Among the entries below, one stretch runs from the line that contains "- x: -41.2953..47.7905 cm" through the line that contains "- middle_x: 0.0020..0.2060". Repeat that stretch exactly, ends included, and only that.
********
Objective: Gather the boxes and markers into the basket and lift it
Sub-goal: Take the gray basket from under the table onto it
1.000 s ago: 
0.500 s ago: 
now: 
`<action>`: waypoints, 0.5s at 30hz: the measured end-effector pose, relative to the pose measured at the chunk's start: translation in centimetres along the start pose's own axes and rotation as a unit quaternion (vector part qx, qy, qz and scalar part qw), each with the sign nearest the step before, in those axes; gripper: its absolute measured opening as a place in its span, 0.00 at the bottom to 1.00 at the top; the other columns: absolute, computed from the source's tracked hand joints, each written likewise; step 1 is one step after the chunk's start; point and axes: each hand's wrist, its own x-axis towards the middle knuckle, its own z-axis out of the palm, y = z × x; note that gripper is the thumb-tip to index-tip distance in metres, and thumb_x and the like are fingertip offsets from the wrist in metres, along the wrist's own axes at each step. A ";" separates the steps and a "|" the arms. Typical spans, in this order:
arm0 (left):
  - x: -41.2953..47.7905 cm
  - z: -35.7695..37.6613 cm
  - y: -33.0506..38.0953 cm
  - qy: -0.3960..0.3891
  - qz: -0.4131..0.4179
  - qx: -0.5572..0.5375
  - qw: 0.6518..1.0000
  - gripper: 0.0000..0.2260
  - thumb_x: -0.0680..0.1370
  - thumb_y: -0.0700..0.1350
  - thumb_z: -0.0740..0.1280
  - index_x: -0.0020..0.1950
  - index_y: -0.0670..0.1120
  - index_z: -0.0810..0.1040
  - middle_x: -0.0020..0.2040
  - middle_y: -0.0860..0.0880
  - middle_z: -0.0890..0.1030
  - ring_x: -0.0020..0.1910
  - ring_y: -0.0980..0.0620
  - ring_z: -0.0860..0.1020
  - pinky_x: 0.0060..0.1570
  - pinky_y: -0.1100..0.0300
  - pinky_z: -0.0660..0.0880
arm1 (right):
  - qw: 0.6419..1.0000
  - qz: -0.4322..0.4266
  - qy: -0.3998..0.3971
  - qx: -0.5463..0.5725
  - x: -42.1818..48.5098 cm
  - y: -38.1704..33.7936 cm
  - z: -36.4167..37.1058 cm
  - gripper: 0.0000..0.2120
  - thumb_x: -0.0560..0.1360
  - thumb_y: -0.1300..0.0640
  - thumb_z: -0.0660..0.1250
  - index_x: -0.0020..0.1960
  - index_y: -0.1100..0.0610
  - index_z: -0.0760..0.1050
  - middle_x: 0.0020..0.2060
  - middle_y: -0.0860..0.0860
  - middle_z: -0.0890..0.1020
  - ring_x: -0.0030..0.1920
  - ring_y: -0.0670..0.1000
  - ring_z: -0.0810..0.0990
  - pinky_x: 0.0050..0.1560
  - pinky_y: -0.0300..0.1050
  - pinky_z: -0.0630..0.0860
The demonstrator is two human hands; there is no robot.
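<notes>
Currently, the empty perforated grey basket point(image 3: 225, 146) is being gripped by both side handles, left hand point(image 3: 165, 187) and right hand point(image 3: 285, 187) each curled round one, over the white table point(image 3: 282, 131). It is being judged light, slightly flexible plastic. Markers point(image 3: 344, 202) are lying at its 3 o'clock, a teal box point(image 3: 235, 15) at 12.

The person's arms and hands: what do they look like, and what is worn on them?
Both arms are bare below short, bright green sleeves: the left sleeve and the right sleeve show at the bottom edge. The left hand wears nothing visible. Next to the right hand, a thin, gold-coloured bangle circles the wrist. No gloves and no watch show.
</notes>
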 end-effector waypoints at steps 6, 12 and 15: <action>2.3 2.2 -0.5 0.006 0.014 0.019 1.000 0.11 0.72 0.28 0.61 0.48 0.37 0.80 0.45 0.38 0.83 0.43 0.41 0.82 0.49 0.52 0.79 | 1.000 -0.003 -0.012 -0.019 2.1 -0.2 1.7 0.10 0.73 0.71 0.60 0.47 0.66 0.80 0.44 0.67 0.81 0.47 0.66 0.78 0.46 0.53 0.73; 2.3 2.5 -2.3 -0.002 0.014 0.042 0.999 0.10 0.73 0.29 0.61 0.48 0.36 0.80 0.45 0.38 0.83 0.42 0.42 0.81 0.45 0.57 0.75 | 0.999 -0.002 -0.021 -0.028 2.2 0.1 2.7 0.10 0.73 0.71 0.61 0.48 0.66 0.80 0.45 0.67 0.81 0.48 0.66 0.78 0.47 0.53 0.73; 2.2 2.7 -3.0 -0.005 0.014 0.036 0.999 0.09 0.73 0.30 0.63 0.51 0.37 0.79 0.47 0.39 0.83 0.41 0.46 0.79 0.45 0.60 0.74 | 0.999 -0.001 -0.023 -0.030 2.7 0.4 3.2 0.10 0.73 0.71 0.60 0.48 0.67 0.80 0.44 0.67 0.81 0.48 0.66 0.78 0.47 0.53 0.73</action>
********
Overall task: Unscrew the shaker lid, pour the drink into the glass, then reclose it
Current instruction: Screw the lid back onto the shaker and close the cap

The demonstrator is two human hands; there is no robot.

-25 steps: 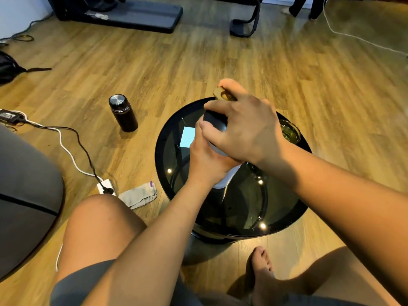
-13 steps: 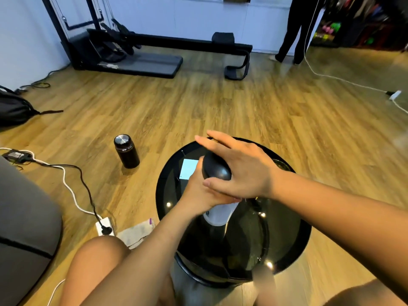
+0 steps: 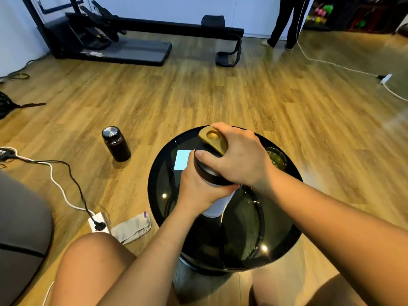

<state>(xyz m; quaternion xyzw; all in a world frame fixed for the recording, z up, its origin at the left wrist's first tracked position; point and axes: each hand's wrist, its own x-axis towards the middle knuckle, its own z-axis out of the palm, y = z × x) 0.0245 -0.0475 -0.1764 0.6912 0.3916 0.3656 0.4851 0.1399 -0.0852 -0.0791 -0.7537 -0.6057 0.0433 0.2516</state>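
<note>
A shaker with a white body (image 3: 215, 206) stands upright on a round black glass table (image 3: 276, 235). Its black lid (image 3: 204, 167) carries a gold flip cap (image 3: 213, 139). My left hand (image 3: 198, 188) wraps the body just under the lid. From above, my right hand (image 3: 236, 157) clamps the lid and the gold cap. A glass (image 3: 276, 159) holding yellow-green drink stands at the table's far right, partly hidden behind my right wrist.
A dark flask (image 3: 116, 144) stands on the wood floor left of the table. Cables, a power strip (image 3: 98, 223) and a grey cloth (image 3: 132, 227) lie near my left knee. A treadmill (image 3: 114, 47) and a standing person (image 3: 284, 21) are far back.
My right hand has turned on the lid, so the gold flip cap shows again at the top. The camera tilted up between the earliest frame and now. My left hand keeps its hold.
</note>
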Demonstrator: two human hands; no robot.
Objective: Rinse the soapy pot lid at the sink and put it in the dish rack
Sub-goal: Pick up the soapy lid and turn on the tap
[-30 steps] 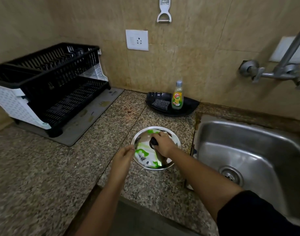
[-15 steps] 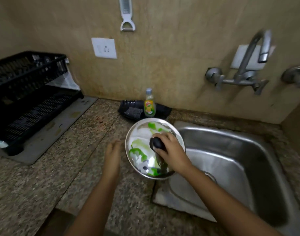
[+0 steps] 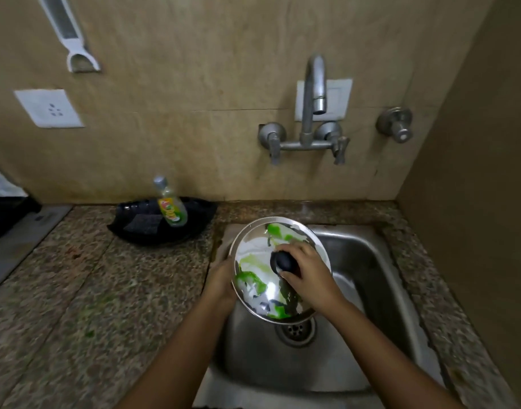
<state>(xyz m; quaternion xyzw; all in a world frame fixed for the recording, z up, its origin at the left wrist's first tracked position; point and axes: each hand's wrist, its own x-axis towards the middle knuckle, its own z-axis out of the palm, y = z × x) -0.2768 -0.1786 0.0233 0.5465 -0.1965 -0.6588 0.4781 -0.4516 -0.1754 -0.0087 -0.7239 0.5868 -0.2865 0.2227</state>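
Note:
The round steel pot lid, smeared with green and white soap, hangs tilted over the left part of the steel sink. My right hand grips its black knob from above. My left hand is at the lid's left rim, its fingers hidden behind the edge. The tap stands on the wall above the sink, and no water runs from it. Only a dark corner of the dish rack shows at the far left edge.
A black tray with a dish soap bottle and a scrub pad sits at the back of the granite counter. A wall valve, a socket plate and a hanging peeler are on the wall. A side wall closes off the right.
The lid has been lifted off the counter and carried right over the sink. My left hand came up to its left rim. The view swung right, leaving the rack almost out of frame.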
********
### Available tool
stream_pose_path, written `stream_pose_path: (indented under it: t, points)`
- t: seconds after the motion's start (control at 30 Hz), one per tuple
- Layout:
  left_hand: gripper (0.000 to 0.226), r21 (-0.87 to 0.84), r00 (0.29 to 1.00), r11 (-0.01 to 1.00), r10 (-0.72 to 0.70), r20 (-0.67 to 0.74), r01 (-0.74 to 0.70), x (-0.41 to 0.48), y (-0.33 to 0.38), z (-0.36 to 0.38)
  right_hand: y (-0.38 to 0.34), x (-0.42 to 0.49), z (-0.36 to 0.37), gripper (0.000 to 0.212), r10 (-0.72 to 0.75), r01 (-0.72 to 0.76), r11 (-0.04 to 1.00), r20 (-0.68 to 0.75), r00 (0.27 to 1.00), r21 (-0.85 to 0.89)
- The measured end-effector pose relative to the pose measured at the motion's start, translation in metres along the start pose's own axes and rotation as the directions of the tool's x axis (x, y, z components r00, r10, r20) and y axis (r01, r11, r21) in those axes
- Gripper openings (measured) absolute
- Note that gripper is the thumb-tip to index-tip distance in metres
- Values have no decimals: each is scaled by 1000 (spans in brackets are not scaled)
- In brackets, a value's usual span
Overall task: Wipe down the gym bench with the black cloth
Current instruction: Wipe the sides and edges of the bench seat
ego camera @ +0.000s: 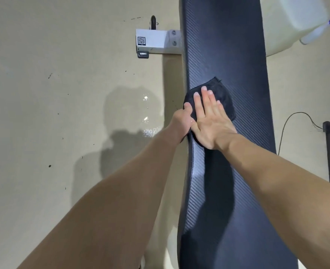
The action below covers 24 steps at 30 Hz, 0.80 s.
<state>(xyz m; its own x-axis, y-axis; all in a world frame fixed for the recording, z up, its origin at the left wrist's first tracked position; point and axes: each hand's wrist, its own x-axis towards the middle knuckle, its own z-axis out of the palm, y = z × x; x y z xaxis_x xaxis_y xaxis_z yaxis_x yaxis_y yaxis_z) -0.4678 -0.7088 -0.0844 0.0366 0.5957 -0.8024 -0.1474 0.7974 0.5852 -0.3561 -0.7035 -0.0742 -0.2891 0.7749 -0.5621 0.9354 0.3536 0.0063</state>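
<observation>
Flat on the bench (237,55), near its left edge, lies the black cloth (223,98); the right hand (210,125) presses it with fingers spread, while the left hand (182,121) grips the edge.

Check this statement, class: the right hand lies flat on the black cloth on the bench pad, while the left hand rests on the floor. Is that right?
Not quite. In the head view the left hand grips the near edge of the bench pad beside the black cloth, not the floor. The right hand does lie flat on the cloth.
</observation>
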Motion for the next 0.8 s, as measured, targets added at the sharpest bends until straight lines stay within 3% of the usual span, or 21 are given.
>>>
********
▶ **Expected output**:
  - x: -41.2953..47.7905 cm
  - z: -35.7695..37.6613 cm
  - y: -33.0506..38.0953 cm
  - qy: -0.3960..0.3891
  - qz: -0.4131..0.4179
  - qx: -0.5572..0.5375
  - qw: 0.6518..1.0000
  - gripper: 0.0000..0.2260
  - thumb_x: -0.0680..0.1370
  - thumb_y: -0.0700..0.1350
  - thumb_z: -0.0740..0.1280
  - index_x: -0.0020..0.1950
  - index_y: -0.0670..0.1120
  - index_z: -0.0810..0.1040
  - middle_x: -0.0020..0.2040
  - middle_y: -0.0860..0.0880
  - middle_z: -0.0890..0.1030
  - ring_x: -0.0020..0.1910
  - ring_y: -0.0980..0.0620
  - ring_z: -0.0860..0.1020
  - pinky_x: 0.0060..0.1570
  - pinky_y: -0.1100..0.0300
  - pinky_z: -0.0660..0.0880
arm1 (right):
  - qw: 0.6419..1.0000
  - qz: -0.4322..0.4266
  - qy: -0.3998..0.3971
  - qx: -0.5463..0.5725
  - x: -42.1818..48.5098 cm
  - y: -38.1704..33.7936 cm
  - z: -36.4167..37.1058 cm
  - gripper: 0.0000..0.2120
  - thumb_x: -0.0560..0.1360
  - thumb_y: -0.1300..0.0640
  - thumb_z: -0.0660..0.1250
  - index_x: -0.0020..0.1960
  - index_y: -0.1100..0.0610
  - index_z: -0.0760..0.1050
  - middle_x: 0.0020..0.2060

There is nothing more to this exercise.